REQUIRED ACTION:
Print exactly the lines below between the line holding "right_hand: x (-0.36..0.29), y" and the line holding "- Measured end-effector", inclusive, and nothing more.

AVAILABLE DATA:
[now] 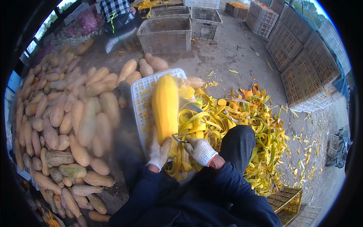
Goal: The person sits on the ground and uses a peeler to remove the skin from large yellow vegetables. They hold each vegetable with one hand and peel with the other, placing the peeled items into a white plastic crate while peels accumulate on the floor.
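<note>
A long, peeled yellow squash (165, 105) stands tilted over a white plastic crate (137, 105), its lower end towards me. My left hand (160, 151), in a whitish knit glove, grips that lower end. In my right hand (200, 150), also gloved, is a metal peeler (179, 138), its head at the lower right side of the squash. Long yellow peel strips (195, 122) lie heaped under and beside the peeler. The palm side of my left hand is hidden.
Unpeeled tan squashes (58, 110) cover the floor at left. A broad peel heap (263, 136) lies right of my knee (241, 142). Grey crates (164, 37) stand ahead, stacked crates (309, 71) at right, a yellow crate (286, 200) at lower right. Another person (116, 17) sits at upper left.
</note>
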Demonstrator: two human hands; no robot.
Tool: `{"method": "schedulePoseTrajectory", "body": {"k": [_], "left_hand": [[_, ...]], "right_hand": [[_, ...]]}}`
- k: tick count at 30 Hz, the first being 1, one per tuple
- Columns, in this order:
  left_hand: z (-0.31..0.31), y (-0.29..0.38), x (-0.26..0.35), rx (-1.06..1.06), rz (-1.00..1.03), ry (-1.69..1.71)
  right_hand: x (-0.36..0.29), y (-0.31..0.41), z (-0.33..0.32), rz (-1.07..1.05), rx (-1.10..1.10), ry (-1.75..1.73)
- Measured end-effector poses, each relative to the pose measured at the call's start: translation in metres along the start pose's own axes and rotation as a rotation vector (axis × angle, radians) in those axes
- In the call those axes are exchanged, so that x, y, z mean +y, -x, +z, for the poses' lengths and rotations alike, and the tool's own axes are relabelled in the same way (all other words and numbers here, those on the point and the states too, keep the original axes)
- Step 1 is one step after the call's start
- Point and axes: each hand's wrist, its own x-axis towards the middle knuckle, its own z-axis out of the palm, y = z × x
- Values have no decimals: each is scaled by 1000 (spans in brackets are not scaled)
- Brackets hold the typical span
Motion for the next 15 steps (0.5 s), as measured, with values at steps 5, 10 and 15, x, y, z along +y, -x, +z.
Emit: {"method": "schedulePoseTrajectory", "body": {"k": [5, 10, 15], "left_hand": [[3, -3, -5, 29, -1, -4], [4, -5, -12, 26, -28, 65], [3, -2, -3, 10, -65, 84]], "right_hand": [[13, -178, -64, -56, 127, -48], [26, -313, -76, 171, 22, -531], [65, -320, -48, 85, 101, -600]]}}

OUTPUT FOR THIS EXERCISE:
  right_hand: x (-0.36..0.29), y (-0.31..0.41), z (-0.33..0.32), rz (-1.07..1.05), rx (-1.10..1.10), ry (-1.75..1.73)
- Measured end-effector poses, each relative to the pose measured at the call's start: translation in metres along the start pose's own axes and rotation as a rotation vector (axis × angle, radians) in those axes

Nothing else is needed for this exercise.